====== DATA BELOW ======

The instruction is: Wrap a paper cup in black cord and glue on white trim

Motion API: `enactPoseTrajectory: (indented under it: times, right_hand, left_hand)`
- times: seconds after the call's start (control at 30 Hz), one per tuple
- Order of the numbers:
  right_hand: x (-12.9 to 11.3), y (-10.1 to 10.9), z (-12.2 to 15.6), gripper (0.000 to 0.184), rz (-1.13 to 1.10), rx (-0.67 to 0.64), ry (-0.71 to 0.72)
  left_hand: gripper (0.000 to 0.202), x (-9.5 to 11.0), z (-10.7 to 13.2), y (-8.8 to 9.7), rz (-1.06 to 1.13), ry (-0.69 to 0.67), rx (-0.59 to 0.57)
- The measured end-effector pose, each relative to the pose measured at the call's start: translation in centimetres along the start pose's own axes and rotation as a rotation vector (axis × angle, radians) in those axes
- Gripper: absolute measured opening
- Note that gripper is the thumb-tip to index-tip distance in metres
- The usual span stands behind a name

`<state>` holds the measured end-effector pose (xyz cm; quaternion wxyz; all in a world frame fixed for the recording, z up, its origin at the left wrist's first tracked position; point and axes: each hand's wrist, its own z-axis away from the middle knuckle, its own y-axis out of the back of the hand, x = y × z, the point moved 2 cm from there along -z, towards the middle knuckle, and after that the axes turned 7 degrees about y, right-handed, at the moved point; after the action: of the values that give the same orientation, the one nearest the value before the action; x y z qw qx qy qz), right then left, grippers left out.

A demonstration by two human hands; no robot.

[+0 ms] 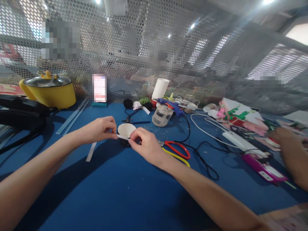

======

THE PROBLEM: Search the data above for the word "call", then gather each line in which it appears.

TASK OUTPUT:
- times: seconds after the call's start (control at 30 Hz), one per tuple
- The measured end-effector pose, each relative to the pose measured at the call's start: translation in centimetres along the start pose's own axes and rotation as a rotation vector (axis × angle, radians) in those axes

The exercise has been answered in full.